Family photos are often cited as being the possessions that people would most
want to save from a house fire. Why do you think that photographs are such a
significant part of our lives?

There are certain moments of our lives that matter the most to each one of us: joyful birthdays, wedding days, christenings, holidays; the list goes on and on. The most convenient way to capture joyful or sad moments is with a photographic camera. As mentioned before, a photo acts like a time capsule, a glimpse of the past. When we look at the photos we can’t help ourselves but think about these special moments, consider the circumstances taken, and feel nostalgic, happy, and unhappy, laugh, cry or frown depending on what each photo means to us. So holding pictures of our past signifies our history, our unique passage on this planet, and can be part of our identity, part of who we are.

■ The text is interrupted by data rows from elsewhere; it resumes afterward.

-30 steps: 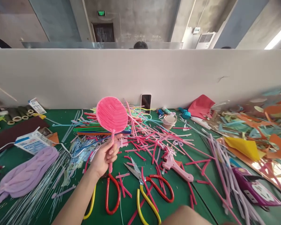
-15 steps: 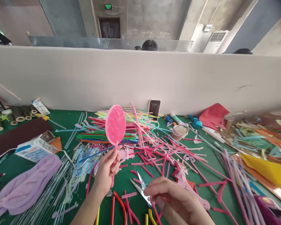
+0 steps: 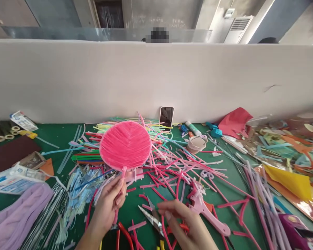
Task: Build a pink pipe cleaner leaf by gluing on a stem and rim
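My left hand (image 3: 111, 198) grips the stem of a pink pipe-cleaner leaf (image 3: 125, 146), an oval shape with a centre vein, held upright with its broad face toward me. Low at the front, my right hand (image 3: 185, 222) holds nothing; its fingers are loosely bent and apart from the thumb. Just beside its fingertips lie scissors (image 3: 151, 218) with the blades spread, partly hidden. Below my left hand are red-handled pliers (image 3: 125, 234). To the right of my right hand rests a pink glue gun (image 3: 211, 218).
Behind the leaf spreads a heap of coloured pipe cleaners (image 3: 169, 166). A phone (image 3: 166, 117) leans on the white partition (image 3: 156, 76). A paper cup (image 3: 196, 144) stands right of centre. A lilac braided piece (image 3: 21, 211) and thin wires (image 3: 49, 215) lie left, with paper scraps (image 3: 284, 149) far right.
My left hand has turned the leaf so its face looks wider, and it has come slightly lower and left. My right hand has shifted a little left; the view has tilted down.
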`<state>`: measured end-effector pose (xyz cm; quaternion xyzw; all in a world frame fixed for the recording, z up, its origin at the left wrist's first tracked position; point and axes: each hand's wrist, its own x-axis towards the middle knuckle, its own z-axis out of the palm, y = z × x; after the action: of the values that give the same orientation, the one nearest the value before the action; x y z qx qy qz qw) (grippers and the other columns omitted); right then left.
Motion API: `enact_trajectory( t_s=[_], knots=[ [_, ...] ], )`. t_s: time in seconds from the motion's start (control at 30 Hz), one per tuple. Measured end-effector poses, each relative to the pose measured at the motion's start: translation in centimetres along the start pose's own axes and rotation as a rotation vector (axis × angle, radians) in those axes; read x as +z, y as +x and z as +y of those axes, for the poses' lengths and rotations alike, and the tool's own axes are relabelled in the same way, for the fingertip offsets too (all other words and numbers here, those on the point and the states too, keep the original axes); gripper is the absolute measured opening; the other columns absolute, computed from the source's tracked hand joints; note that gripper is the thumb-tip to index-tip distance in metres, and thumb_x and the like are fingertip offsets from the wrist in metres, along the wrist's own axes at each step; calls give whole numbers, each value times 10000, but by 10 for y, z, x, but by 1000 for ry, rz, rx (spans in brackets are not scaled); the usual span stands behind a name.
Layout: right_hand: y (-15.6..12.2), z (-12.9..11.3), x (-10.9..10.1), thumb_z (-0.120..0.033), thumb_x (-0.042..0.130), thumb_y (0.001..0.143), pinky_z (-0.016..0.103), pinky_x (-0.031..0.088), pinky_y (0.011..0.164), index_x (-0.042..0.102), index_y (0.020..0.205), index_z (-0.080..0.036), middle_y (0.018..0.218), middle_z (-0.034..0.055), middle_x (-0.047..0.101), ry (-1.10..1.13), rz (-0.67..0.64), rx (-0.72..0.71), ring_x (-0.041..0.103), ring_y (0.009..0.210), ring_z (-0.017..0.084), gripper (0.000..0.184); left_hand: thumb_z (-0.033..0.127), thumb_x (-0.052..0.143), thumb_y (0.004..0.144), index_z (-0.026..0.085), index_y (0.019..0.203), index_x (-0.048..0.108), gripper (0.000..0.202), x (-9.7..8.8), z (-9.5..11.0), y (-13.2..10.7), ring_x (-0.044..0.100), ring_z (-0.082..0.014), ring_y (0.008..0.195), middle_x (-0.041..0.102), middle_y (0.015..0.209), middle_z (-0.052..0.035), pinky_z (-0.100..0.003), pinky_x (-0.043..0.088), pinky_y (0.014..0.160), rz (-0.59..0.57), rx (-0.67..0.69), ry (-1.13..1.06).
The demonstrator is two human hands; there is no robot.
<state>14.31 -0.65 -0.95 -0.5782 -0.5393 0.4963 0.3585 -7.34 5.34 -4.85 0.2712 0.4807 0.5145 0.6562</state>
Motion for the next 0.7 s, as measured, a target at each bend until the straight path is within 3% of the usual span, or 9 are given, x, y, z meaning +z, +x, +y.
enact_trajectory(
  t_s=[0.2, 0.37, 0.53, 0.6, 0.7],
  knots=[
    [11, 1, -30, -572, 559, 898, 347, 555, 849, 672, 1157, -217, 1041, 93, 745, 57, -139, 71, 689, 994, 244, 454, 421, 784, 768, 193, 1065, 705, 383, 16, 9, -38, 262, -2, 413, 455, 615, 66, -152, 174, 385, 65, 23, 35],
    [21, -8, -26, -571, 595, 882, 366, 562, 831, 621, 1207, -193, 1078, 105, 738, 400, -107, 96, 699, 956, 232, 499, 434, 779, 770, 220, 1137, 688, 434, 24, -24, -78, 245, 8, 375, 458, 605, 77, -138, 179, 352, 107, -57, -71],
    [26, -9, -8, -528, 636, 869, 316, 558, 707, 673, 1087, -206, 964, 47, 749, 631, 14, 41, 696, 887, 229, 392, 514, 714, 804, 218, 1135, 695, 444, 32, -54, -91, 342, -27, 345, 526, 631, 44, -158, 272, 308, -22, -194, 32],
    [25, -7, -8, -512, 648, 866, 296, 543, 666, 690, 1032, -204, 906, 31, 746, 648, 82, 20, 688, 855, 223, 352, 550, 633, 854, 225, 1156, 702, 450, 29, -55, -90, 526, -106, 442, 617, 705, -16, -219, 452, 390, -87, -181, 191],
    [20, -3, -18, -518, 642, 870, 277, 514, 606, 695, 1017, -199, 857, 24, 739, 644, 142, 17, 675, 787, 207, 355, 518, 522, 928, 253, 1131, 742, 399, 16, -55, -89, 701, -253, 853, 718, 957, -115, -343, 593, 747, -111, 62, 576]
  ],
)
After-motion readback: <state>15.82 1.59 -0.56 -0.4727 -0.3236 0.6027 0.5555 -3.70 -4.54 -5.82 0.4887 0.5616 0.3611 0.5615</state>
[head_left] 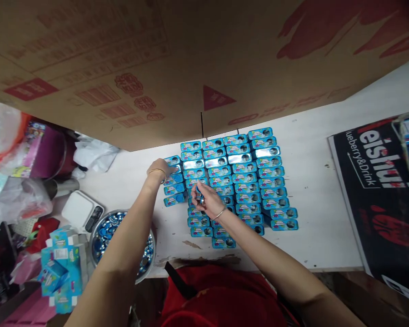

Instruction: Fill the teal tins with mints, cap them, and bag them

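Observation:
Several columns of small blue tin boxes [246, 178] with printed lids stand close together on the white table. My left hand [158, 169] reaches to the leftmost, shorter column, its fingers curled down at the top of a tin there. Whatever its fingertips hold, if anything, is hidden. Over the second column hovers my right hand [207, 200], palm turned up and fingers curled around small shiny blue-and-silver pieces [200, 199]. A round metal bowl [154, 247] full of similar blue-and-silver pieces sits left of the tins, partly behind my left forearm.
A large brown cardboard box [177, 86] rises behind the tins. On the right stands a black printed carton [357, 181]. A white scale [78, 210], flattened blue boxes [63, 254] and plastic bags [95, 152] crowd the left side.

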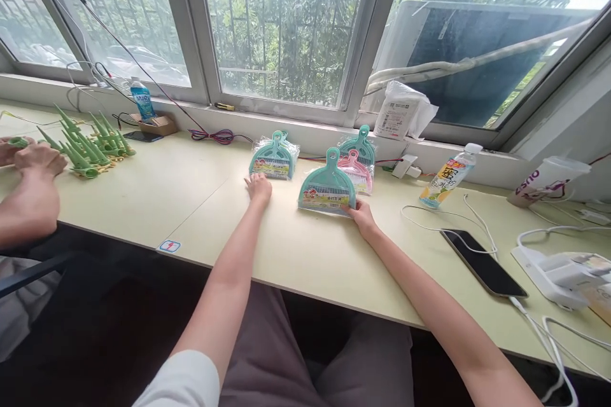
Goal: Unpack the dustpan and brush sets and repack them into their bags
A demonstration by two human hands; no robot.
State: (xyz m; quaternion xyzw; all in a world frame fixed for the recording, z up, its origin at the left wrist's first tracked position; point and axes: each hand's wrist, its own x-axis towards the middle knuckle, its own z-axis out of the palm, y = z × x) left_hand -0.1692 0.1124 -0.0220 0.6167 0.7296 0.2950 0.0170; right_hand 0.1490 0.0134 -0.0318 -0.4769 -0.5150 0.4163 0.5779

That’s why people value them so much and as mentioned in the brief are cited as the possessions that people would want to save from a house fire. They are our legacy, our fingerprint.


Write down how you feel about photos – or videos – from your family’s past.

As it happens with everybody, I feel very engaged when I look at my family
photos or videos. It is a lot of fun to flick into the pictures remembering all
the good times spent with all these adorable people of mine.
It is also more than cathartic to look at them; feels like redemption, a way out, a litany of
the past.
It is about members of my family that are not with us anymore; I can’t help
myself not to look at the photo of my late mother standing there on the
cupboard, holding my beloved baby son who is 14 now.
All these pictures of my youth, my marriage, my children, my parents, my
family! People who shaped me and made me the person I am, coming alive out of
all these sporadically taken photos which might be meant nothing the moment they were taken but they mean so much to me now.
My family is in colour pictures: they are my unique moments.
It is my past.
It is my legacy.

Will this archiving be affected by the digital revolution? Do you have images languishing on
your hard drive that you keep meaning to process? Is flicking through images on someone’s
phone or digital photo frame as potent as looking through an album or sorting through a box
of photos? Or is it better?

As with many features of our daily life, photography has been affected by the digital revolution. Photos are now high definition, are digitally processed with filters of all sorts, and then saved onto our computer’s hard drive, in our smartphone’s enlarged memory, or even onto a cloud. So, there are many options for rescuing pictures today whereas in the past the photographs were captured on a film which (if this was not destroyed for some reason) then had to be developed, and then most often the bodies of photographs were bad quality as the camera user wasn’t able to see what was capturing. The rest, depending on the user, were either stored in a box to be completely forgotten or ( and that is the best option) they were filed down into a photo album for people to see. As anyone would suggest, the digital revolution has updated photography and has given a better meaning to the whole experience: from the camera user to the filer, up to the random viewer. So, even though it is quite interesting to go through a photo album digital photography is a lot more convenient, gives a better user experience, and it is so much easier to store, process and file.

At the end of the day, having digital form photos does not prevent anyone to print any favourite pictures and create a photo album: the new technology is flexible and is embracing all the practises of the past.